Adjusted odds ratios derived from logistic regression analyses revealed that:

  • Motivation was associated with a caregiver's perception that their female child would get vaccinated in the next 12 months: 70% of caregivers who had high motivation believed this compared to 33% of other caregivers. In other words, caregivers with high motivation had a 2.30 times higher odds ratio of believing that their adolescent girls would receive the HPV vaccine, compared to other caregivers.
  • High ability was also associated with a higher proportion of caregivers believing that their female child would get vaccinated in the next 12 months (76%) compared with other caregivers (56%). In other words, caregivers with high ability were 1.69 times more likely than other caregivers to believe that their female child was very likely to get vaccinated.
  • There was a significant positive relationship between knowledge of the HPV vaccine and the outcome: 75% of caregivers who had the maximum score of 4 on the knowledge index believed that their adolescent girl would get vaccinated compared with 50% of caregivers who had a score of 0-1.
  • Caregivers who perceived that their family and friends were supportive of the HPV vaccination were more likely to believe that their female child would get vaccinated (79% versus 52%). In other words, the injunctive norm was associated with a 1.74 times higher odds ratio of a caregiver believing that HPV vaccination was very likely.
  • A caregiver who was very likely to discuss HPV vaccination with family or friends had a 4.78 times higher odds ratio of believing that their adolescent girl would get vaccinated against HPV.
  • Consistent with the idea that COVID-19 vaccine hesitancy may influence HPV vaccine uptake, caregivers who had not received a COVID-19 vaccination were less likely to believe that their adolescent girl was very likely to get vaccinated in the next 12 months (49% vs. 66%), which is the equivalent to an adjusted odds ratio of 0.71.
  • Caregivers in cities were more likely to believe that their female child would get vaccinated in the next 12 months, with a 1.26 times higher odds ratio.

Future research could explore the underlying reasons for the observed associations and how best to design interventions that address the identified barriers and facilitators of HPV vaccine uptake.

In reflecting on the findings, the researchers note that the association between motivation and the perceived likelihood of vaccination is consistent with the FBM. They recommend interventions targeting multiple factors to increase HPV vaccine uptake, including:

  • Interventions that leverage positive family and peer influences and increase discussion of HPV vaccination among members of caregivers' social networks;
  • Efforts to simplify the vaccine adoption process, reduce costs, and increase vaccine access, particularly since the level of ability of Nigerian caregivers is very low (20%).
  • Improving knowledge about HPV vaccination through educational campaigns; and
  • Addressing vaccine hesitancy more broadly, which may have a beneficial impact on the acceptance of both HPV and COVID-19 vaccines.

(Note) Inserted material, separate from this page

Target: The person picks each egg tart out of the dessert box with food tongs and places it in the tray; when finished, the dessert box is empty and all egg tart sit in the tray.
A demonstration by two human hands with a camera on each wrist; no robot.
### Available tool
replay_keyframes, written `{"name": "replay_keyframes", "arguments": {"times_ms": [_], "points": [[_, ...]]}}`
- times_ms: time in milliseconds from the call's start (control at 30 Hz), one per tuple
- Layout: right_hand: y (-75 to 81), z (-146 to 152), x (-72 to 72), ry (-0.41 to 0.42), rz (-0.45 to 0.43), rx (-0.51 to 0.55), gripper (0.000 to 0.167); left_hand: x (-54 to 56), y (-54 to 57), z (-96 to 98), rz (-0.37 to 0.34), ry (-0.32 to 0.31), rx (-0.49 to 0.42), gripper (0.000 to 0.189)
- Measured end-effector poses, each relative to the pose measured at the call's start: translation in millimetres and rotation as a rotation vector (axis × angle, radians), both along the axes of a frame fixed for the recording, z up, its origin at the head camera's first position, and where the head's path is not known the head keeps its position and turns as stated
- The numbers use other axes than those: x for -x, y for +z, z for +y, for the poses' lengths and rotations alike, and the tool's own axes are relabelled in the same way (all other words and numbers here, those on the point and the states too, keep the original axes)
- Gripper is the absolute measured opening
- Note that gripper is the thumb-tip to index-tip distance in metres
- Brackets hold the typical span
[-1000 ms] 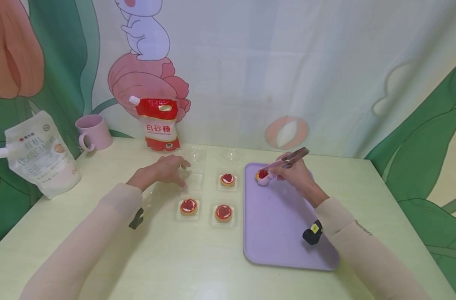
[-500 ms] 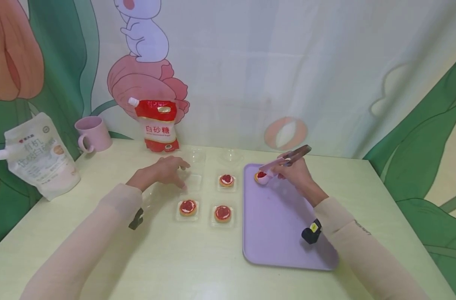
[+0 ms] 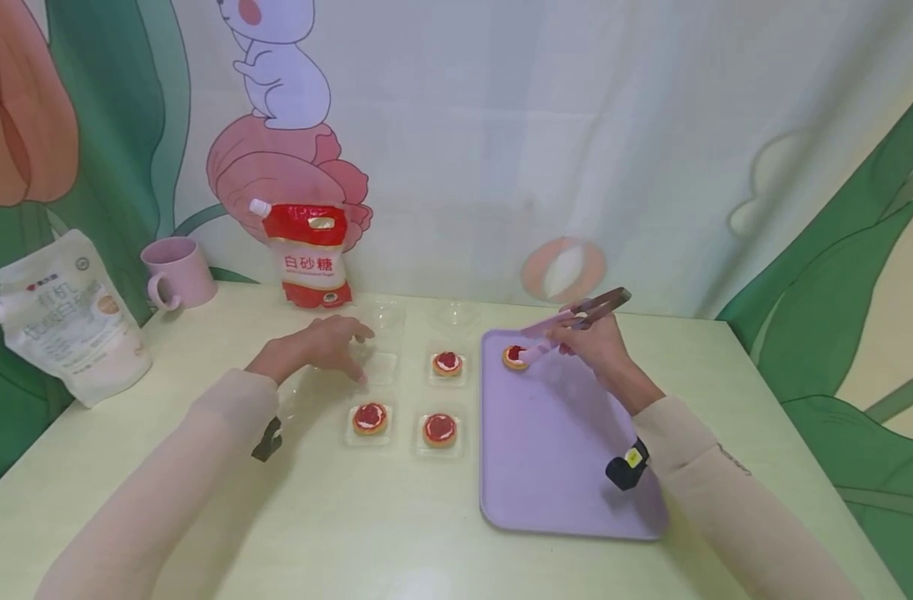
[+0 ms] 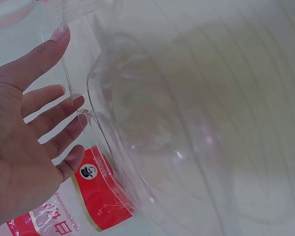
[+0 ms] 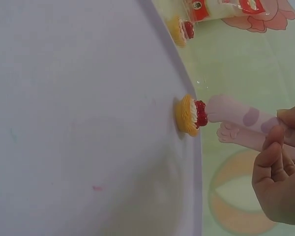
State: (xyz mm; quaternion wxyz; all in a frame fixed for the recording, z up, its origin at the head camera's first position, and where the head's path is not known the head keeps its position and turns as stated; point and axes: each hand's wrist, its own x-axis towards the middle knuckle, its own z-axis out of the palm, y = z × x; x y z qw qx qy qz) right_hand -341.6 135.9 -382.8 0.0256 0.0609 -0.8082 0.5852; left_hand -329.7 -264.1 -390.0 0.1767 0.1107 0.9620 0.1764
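My right hand (image 3: 596, 340) pinches pink cat-paw tongs (image 5: 236, 113), tips apart; the berry tart (image 3: 512, 358) lies just left of them, in the far-left corner of the lilac tray (image 3: 554, 467). My left hand (image 3: 327, 343), fingers spread, is farther off.

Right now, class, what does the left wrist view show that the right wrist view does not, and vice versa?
Only the left wrist view shows the left hand and pink lettering on the red-and-white plastic pouch.
Only the right wrist view shows a purple tray, two round, yellow-crusted tarts with red topping and the right hand holding pink paw-tipped tongs.
Both share part of that pouch.
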Motion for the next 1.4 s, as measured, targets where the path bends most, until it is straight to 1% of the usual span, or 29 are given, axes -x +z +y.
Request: {"name": "replay_keyframes", "arguments": {"times_ms": [233,333,433,533,633,700,800,933,1033,1100,1200,1300,1400], "points": [[2.9,-3,-3.7,0.002,0.006,0.044,0.034,1.4,-1.0,0.3,0.003,-0.001,0.008,0.081],[4.7,-7,-6.2,0.012,0.002,0.047,0.033,0.6,-0.8,0.0,0.004,-0.003,0.01,0.083],[7.3,-12,-9.0,0.031,0.005,0.044,0.031,-0.8,0.6,-1.8,0.009,0.007,0.002,0.086],[10.0,-17,-11.4,0.055,0.007,0.05,0.03,-3.7,4.2,-6.0,0.034,0.018,-0.019,0.088],[12.6,-23,-13.7,0.078,0.0,0.076,0.033,-9.0,9.7,-12.0,0.074,0.028,-0.05,0.086],[14.2,-27,-15.6,0.095,-0.01,0.094,0.035,-14.3,12.5,-16.3,0.098,0.032,-0.072,0.085],[15.8,-34,-19.0,0.122,-0.037,0.128,0.037,-25.0,14.5,-20.9,0.129,0.024,-0.103,0.082],[17.5,-47,-23.8,0.158,-0.074,0.162,0.036,-45.4,16.1,-18.4,0.143,-0.006,-0.114,0.08],[18.0,-59,-26.1,0.179,-0.092,0.183,0.034,-61.9,15.0,-11.8,0.126,-0.023,-0.103,0.082],[18.5,-67,-28.8,0.198,-0.102,0.197,0.034,-71.1,11.9,-7.7,0.116,-0.042,-0.095,0.085],[19.7,-78,-35.7,0.227,-0.127,0.189,0.035,-80.8,4.1,-3.8,0.126,-0.081,-0.083,0.088],[19.4,-90,-43.9,0.263,-0.159,0.187,0.037,-87.4,-4.2,-1.2,0.168,-0.111,-0.073,0.088],[16.3,-103,-50.2,0.321,-0.178,0.2,0.039,-91.6,-10.3,1.4,0.21,-0.131,-0.046,0.088]]}}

In conclusion, this study "highlight[s] the importance of motivation, ability, and social factors in driving the acceptability of HPV vaccination in Nigeria. It suggests that multi-faceted interventions that influence the ability of caregivers and the social influence upon them are important in addition to efforts to reduce vaccine hesitancy more broadly. Interventions should be designed at multiple levels, with the focus being on helping individuals overcome the range of barriers that they face - many of which exist at a level beyond their individual control."